#### What the task requires
Give every line from the entries that contains "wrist".

#### The data
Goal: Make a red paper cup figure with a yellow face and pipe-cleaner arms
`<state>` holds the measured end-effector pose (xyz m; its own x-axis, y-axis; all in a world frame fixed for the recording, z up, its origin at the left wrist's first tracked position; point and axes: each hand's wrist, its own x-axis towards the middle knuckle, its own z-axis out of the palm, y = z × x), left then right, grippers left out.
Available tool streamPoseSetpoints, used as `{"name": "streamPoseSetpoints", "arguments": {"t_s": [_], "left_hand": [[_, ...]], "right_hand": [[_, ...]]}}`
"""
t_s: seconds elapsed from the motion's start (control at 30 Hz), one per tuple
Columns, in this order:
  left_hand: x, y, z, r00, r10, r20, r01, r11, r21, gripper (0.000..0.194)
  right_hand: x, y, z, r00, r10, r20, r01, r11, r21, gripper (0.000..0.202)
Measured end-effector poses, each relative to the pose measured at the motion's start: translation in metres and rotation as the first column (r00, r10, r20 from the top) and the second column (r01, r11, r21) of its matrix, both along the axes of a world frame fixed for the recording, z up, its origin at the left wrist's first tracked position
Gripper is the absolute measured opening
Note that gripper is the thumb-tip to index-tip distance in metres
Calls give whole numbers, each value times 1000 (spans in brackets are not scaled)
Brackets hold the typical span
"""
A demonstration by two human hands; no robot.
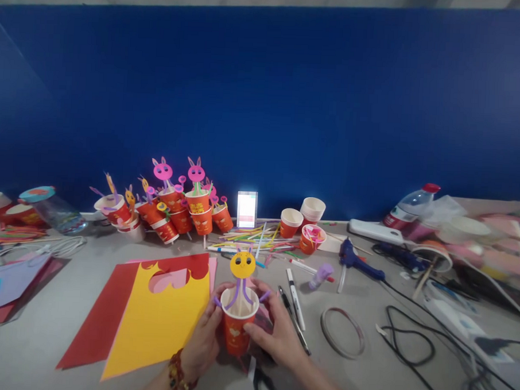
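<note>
Between my two hands is a red paper cup (237,336) with a white inside and rim. My left hand (205,335) wraps its left side and my right hand (275,328) its right, with the thumb on the front. A round yellow paper face (242,265) with dark eyes stands above the cup on purple pipe-cleaner strips. Short purple pieces stick out at both sides of the rim. Beneath my right hand lie scissors (265,386), partly hidden. Left of my hands are cut yellow paper (162,323) and red paper (97,314).
Several finished cup figures (199,215) stand at the back left. Loose pipe cleaners (258,236) and stacked paper cups (291,224) lie behind my hands. To the right are markers (296,300), a tape ring (342,333), a blue glue gun (360,261), black cables (409,339) and a bottle (410,207).
</note>
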<state>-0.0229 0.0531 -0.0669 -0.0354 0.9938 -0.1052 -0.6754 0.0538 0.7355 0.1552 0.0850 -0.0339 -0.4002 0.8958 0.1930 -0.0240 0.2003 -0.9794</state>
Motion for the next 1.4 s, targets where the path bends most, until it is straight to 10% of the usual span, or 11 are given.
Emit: {"name": "streamPoseSetpoints", "arguments": {"t_s": [0.27,0.83,1.07,1.4], "left_hand": [[2,-2,14,994,-76,76,76,997,9,47],[-1,0,17,999,-31,43,30,999,37,40],[7,7,23,994,96,-52,-91,992,87,25],[7,5,29,999,26,-31,-22,992,123,20]], "right_hand": [[-1,-2,-2,999,29,-46,-32,997,-67,78],[6,8,-10,996,-52,74,33,970,239,76],[2,-2,-3,928,-369,56,275,776,568,80],[0,3,8,951,-118,-287,154,983,104,65]]}}
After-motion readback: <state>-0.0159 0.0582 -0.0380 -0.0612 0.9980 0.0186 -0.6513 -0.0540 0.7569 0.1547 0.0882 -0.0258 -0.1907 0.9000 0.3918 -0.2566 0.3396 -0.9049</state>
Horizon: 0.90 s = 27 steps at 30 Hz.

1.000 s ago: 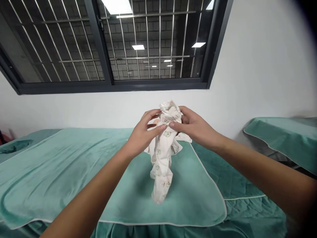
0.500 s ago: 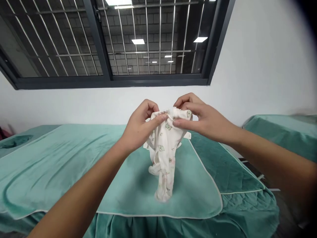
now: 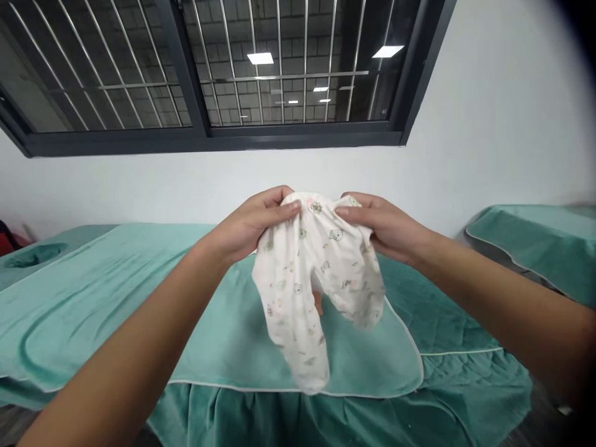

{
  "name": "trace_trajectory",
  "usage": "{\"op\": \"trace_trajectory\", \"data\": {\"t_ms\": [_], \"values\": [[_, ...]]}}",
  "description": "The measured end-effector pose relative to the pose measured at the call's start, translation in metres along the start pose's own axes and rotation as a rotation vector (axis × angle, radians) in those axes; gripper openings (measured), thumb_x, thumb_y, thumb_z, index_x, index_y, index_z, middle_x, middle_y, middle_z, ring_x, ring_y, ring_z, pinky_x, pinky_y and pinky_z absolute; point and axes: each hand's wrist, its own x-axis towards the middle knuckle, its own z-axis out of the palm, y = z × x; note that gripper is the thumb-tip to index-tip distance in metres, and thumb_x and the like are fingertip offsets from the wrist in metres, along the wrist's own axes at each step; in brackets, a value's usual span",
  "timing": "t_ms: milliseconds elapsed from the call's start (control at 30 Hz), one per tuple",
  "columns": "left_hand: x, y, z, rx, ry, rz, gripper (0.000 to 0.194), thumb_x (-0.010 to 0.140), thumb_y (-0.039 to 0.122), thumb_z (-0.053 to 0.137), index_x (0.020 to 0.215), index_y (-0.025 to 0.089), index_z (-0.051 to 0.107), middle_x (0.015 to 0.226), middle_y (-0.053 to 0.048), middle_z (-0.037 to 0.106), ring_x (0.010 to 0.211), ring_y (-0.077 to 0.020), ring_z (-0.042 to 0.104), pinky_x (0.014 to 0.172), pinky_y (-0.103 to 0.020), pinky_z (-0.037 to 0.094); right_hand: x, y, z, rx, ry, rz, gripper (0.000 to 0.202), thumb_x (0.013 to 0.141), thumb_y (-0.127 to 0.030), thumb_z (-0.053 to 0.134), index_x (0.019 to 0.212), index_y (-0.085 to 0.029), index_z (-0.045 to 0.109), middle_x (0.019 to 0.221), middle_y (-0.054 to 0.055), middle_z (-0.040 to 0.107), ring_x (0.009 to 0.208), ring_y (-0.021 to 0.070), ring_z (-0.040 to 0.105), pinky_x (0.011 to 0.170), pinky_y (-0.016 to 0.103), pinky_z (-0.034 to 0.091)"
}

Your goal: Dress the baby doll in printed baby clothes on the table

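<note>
Small white pants with a green animal print hang spread out between my hands, above a green-covered bed. My left hand pinches the waistband at its left side, thumb in front. At the right side of the waistband, my right hand grips the cloth, thumb also in front. Both legs dangle, the left one lower than the right. Behind the gap between the legs shows a small skin-toned object, mostly hidden by the pants.
The bed's green cover has white piping. Another green-covered surface stands at the right. Behind the bed are a white wall and a dark-framed window with metal bars. Something red shows at the far left.
The bunched white garment now hangs open as pants with two separate legs. My hands have moved apart slightly along the waistband, and the view has tilted down a little.
</note>
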Motion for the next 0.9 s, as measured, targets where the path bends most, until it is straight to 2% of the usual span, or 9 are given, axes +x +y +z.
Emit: {"op": "trace_trajectory", "data": {"t_ms": [133, 233, 333, 400, 467, 567, 633, 767, 900], "values": [[0.002, -0.018, 0.018, -0.097, 0.074, 0.039, 0.031, 0.078, 0.044, 0.074, 0.081, 0.018, 0.058, 0.078, 0.000, 0.062, 0.067, -0.0128, 0.059, 0.061, -0.023, 0.047, -0.002, 0.014, 0.000, -0.155, -0.310, 0.209, 0.036, 0.077, -0.048, 0.076, 0.095, -0.018, 0.071, 0.090, 0.005, 0.072, 0.079, 0.0200, 0.066, 0.068, 0.030, 0.051], [0.001, -0.037, 0.025, -0.138, 0.032, -0.036, 0.035, 0.079, 0.051, 0.071, 0.084, 0.018, 0.060, 0.078, -0.001, 0.063, 0.067, -0.0128, 0.060, 0.060, -0.023, 0.046, 0.002, 0.022, 0.000, -0.095, -0.165, 0.106, 0.036, 0.082, -0.052, 0.070, 0.094, -0.018, 0.072, 0.086, 0.005, 0.072, 0.078, 0.0186, 0.066, 0.069, 0.028, 0.051], [-0.002, -0.053, 0.022, -0.167, -0.156, -0.147, 0.047, 0.070, 0.055, 0.078, 0.095, 0.017, 0.066, 0.085, -0.007, 0.068, 0.078, -0.0206, 0.066, 0.068, -0.031, 0.052, 0.008, 0.025, 0.002, 0.008, 0.039, -0.025, 0.034, 0.085, -0.054, 0.067, 0.095, -0.021, 0.070, 0.088, 0.004, 0.071, 0.078, 0.0177, 0.065, 0.067, 0.027, 0.052], [-0.004, -0.060, 0.017, -0.138, -0.317, -0.246, 0.053, 0.061, 0.045, 0.086, 0.101, 0.015, 0.069, 0.093, -0.011, 0.072, 0.087, -0.0268, 0.068, 0.077, -0.038, 0.054, 0.009, 0.027, 0.005, 0.049, 0.049, -0.019, 0.035, 0.085, -0.055, 0.066, 0.098, -0.022, 0.069, 0.090, 0.004, 0.071, 0.078, 0.0185, 0.066, 0.067, 0.028, 0.053], [-0.004, -0.065, 0.013, -0.103, -0.370, -0.297, 0.051, 0.061, 0.035, 0.088, 0.104, 0.014, 0.070, 0.098, -0.013, 0.072, 0.091, -0.0285, 0.069, 0.082, -0.040, 0.055, 0.006, 0.029, 0.008, 0.094, 0.028, 0.023, 0.039, 0.085, -0.057, 0.065, 0.103, -0.022, 0.068, 0.090, 0.005, 0.071, 0.079, 0.0202, 0.066, 0.066, 0.029, 0.053], [-0.003, -0.071, 0.011, -0.185, -0.228, -0.198, 0.044, 0.072, 0.035, 0.081, 0.110, 0.015, 0.069, 0.105, -0.013, 0.072, 0.095, -0.0268, 0.069, 0.084, -0.037, 0.054, 0.000, 0.035, 0.011, 0.124, -0.010, 0.097, 0.046, 0.085, -0.060, 0.063, 0.109, -0.021, 0.068, 0.090, 0.007, 0.071, 0.081, 0.0217, 0.067, 0.066, 0.030, 0.054], [-0.002, -0.074, 0.013, -0.254, -0.136, -0.127, 0.042, 0.077, 0.038, 0.077, 0.112, 0.017, 0.068, 0.108, -0.012, 0.071, 0.098, -0.0262, 0.068, 0.084, -0.035, 0.054, -0.003, 0.038, 0.011, 0.093, -0.137, 0.155, 0.046, 0.083, -0.059, 0.067, 0.109, -0.020, 0.069, 0.094, 0.007, 0.072, 0.084, 0.0219, 0.068, 0.071, 0.031, 0.055], [-0.002, -0.078, 0.021, -0.243, -0.094, -0.145, 0.043, 0.080, 0.044, 0.073, 0.113, 0.018, 0.067, 0.107, -0.011, 0.071, 0.097, -0.0262, 0.068, 0.080, -0.034, 0.052, -0.006, 0.043, 0.009, -0.090, -0.391, 0.240, 0.040, 0.076, -0.046, 0.077, 0.108, -0.022, 0.072, 0.103, 0.005, 0.072, 0.098, 0.0247, 0.068, 0.084, 0.036, 0.055], [-0.002, -0.085, 0.026, -0.244, -0.033, -0.177, 0.050, 0.079, 0.051, 0.072, 0.114, 0.017, 0.066, 0.105, -0.012, 0.072, 0.095, -0.0266, 0.068, 0.079, -0.035, 0.052, -0.004, 0.052, 0.009, -0.115, -0.238, 0.238, 0.031, 0.081, -0.046, 0.073, 0.102, -0.024, 0.074, 0.103, 0.004, 0.073, 0.097, 0.0246, 0.069, 0.084, 0.036, 0.055]]}}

#### Solution to this task
`<state>` holds the measured end-effector pose (xyz m; its own x-axis, y-axis; all in a world frame fixed for the recording, z up, its origin at the left wrist's first tracked position; point and axes: each hand's wrist, its own x-axis towards the middle knuckle, its own z-axis out of the palm, y = z × x), left then right, grippers left out.
Measured end-effector poses, each relative to the pose measured at the motion's start: translation in metres and rotation as the first column (r00, r10, r20 from the top) and the second column (r01, r11, r21) of its matrix, both along the axes of a world frame fixed for the recording, z up, its origin at the left wrist's first tracked position
  "description": "The measured end-effector pose relative to the pose measured at the call's start, translation in metres along the start pose's own axes and rotation as a rotation vector (axis × angle, radians) in those axes; gripper openings (measured), thumb_x, thumb_y, thumb_z, index_x, index_y, index_z, middle_x, middle_y, middle_z, ring_x, ring_y, ring_z, pinky_x, pinky_y and pinky_z absolute; point and axes: each hand's wrist, its own x-axis towards the middle knuckle, its own z-axis out of the palm, y = z × x; note that gripper is the thumb-tip to index-tip distance in metres, and thumb_x and the like are fingertip offsets from the wrist in metres, along the wrist's own axes at each step; in brackets, a value's usual span",

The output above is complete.